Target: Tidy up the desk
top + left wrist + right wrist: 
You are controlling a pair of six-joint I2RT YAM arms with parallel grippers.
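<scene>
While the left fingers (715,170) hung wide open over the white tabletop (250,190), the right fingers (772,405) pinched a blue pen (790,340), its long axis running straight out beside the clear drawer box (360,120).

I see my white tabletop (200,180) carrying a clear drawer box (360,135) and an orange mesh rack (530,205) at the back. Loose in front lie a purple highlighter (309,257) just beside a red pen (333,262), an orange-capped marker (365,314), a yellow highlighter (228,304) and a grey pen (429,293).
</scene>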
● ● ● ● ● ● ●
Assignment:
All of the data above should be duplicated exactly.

Result:
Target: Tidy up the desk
top + left wrist + right wrist: 
You are controlling a pair of six-joint I2RT YAM arms with parallel grippers.
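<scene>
While the left fingers (715,170) hung wide open over the white tabletop (250,190), the right fingers (772,405) pinched a blue pen (790,340), its long axis running straight out beside the clear drawer box (360,120).

I see my white tabletop (200,180) carrying a clear drawer box (360,135) and an orange mesh rack (530,205) at the back. Loose in front lie a purple highlighter (309,257) just beside a red pen (333,262), an orange-capped marker (365,314), a yellow highlighter (228,304) and a grey pen (429,293).
</scene>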

The answer to this exercise has been written out completely.